• 8 de abril de 2020

    Quando a raiva mais profunda é, na verdade, amor mal amado

    – Eu fiquei com muita raiva, é sempre assim!

    – Você ama muito o seu pai, não?

    – Eu tenho raiva dele.

    – Você ama muito o seu pai, não?

    (Silêncio)

    – Eu fico com raiva dele quando faz isso comigo.

    – Você ama muito o seu pai, não?

    – (Com lágrimas nos olhos) Pare! Como eu posso amar ele quando ele faz isso comigo? Quando ele me diz essas coisas?

    – O que te deixa com raiva é o que ele diz ou o fato de você não conseguir fazer ele dizer outra coisa de você?

    (Chora)

     

    Quando olhamos para as emoções com respeito elas nos abrem um universo muito amplo. A raiva enquanto amor mal amado é uma das mais comuns e fortes. É muito difícil de lidar com este tipo de dinâmica, pois a raiva tenta proteger a pessoa de sua “recusa” afetiva, mas ao mesmo tempo é esta raiva que a mantém na busca de ser amada. O amor, neste caso, fica sempre oculto, mas precisa vir a tona.

    Ocorre desde muito cedo. A pessoa ama os pais e entende, em certo ponto que precisa fazer algo por eles. A necessidade pode ser de várias fontes: desejos inconscientes dos pais que passam aos filhos, problemas familiares que a criança “se dispõe” a resolver, faltas que os pais possuem que ela se coloca para suplantar. De uma forma ou de outra, a criança assume algo pelos pais. Isso é feito por amor, pelo desejo de pertencimento, para fazer parte da família. Este instinto gregário é algo comum à nossa espécie.

    Porém, este amor imaturo, infantil, quase sempre se torna algo pesado. Isso porque não cabe aos filhos tomarem e resolverem as dores dos pais. Quando o fazem, tomam para si metas inatingíveis, avaliam-se a partir de expectativas irrealistas e querem, dos pais, o reconhecimento por isso. É óbvio que o reconhecimento a partir dessa perspectiva não virá e por isso a raiva surge. O sentimento da raiva surge quando queremos retirar de nossa frente algo que nos impede de conseguir algo importante para nós.

    O que é importante para a pessoa? Conseguir um lugar especial na vida dos pais. Ser especial para eles é muito na vida da criança, é tudo. A questão é que ela continua perseguindo isso mesmo na vida adulta. Enquanto adolescente, ela briga e tenta “se livrar” da dependência dos pais fazendo “seu próprio caminho”, mas este já tem o desejo da criança no fundo. Será apenas escolher a mesma coisa de uma outra maneira. Assim sendo, a raiva também continua: “eles nunca me dão crédito”.
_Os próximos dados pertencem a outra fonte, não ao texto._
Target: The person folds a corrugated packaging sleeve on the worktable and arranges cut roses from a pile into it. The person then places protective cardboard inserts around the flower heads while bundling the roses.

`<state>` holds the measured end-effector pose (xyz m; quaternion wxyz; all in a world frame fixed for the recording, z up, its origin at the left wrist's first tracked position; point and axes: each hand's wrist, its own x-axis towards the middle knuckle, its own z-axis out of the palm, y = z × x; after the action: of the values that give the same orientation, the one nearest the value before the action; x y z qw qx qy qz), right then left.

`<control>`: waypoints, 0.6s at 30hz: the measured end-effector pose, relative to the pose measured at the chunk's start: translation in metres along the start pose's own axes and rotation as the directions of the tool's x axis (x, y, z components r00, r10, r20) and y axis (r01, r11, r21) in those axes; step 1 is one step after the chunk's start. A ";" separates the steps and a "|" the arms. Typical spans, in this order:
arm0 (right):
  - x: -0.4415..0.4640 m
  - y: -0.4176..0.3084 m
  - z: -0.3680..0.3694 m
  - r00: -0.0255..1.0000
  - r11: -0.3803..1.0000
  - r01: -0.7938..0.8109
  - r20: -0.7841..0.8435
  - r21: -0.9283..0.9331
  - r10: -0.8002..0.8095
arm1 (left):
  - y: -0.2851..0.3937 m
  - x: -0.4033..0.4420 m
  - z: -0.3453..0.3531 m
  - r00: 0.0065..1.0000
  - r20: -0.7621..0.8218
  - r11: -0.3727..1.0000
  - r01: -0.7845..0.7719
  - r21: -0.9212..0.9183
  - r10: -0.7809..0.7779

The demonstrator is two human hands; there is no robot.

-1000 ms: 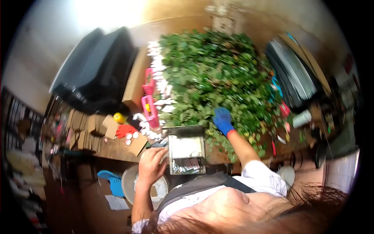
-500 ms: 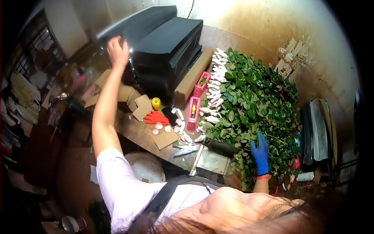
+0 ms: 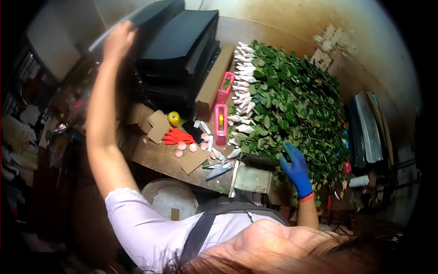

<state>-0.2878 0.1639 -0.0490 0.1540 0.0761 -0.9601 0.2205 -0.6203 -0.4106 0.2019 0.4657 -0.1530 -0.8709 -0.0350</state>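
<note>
My bare left hand (image 3: 119,42) is closed on the edge of a black sheet (image 3: 157,14), lifted partly off a tall stack of black sheets (image 3: 182,39). My right hand (image 3: 297,172), in a blue glove with a red cuff, is held with fingers apart at the near edge of a pile of leafy green stems (image 3: 292,100). Pale flower buds in white wraps (image 3: 244,80) line the left side of this pile. Beside the gloved hand is a metal box-like stand (image 3: 253,179) with a dark upright plate.
Two pink tape dispensers (image 3: 221,125), a yellow tape roll (image 3: 174,119), a red glove (image 3: 178,136), a phone (image 3: 193,132), cardboard pieces (image 3: 192,160) and scissors (image 3: 219,170) lie on the table. A white bucket (image 3: 169,198) stands below. Dark sheets (image 3: 365,130) lean at the right.
My left hand has moved up and left, drawing the black sheet's edge with it. My gloved right hand has shifted slightly left, nearer the metal stand. The view has turned a little.
</note>
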 end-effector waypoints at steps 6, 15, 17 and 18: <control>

    Por fim, o que de fato ajuda? É apenas quando se percebe e aceita este desejo automático de ser alguém para os pais. A partir disso é que a pessoa consegue, enfim, ver o que ela está tentando atingir e perceber nisso algo inviável. Esta percepção nos abre a porta para ver que nossos pais não estão nos impedindo de ter o amor deles, é que simplesmente não precisamos provar nada, não precisamos fazer nada para já ser parte da família que temos.

    Esta sensação nada tem a ver com a aprovação dos pais, mas sim, com a abertura da pessoa para o seu destino. A criança acredita que precisa fazer algo para pertencer à família, o adulto reconhece a família da qual sempre fez parte. Essa é uma diferença importantíssima. Então a raiva pode ceder seu lugar, pois já não é mais necessária. O amor pode assumir uma forma mais adulta e centrada, dentro de limites adequados. O difícil, muitas vezes é reconhecer o amor e desejo de agradar os pais. Mas quando isso vem à tona a raiva  muda de perspectiva e encontramos soluções.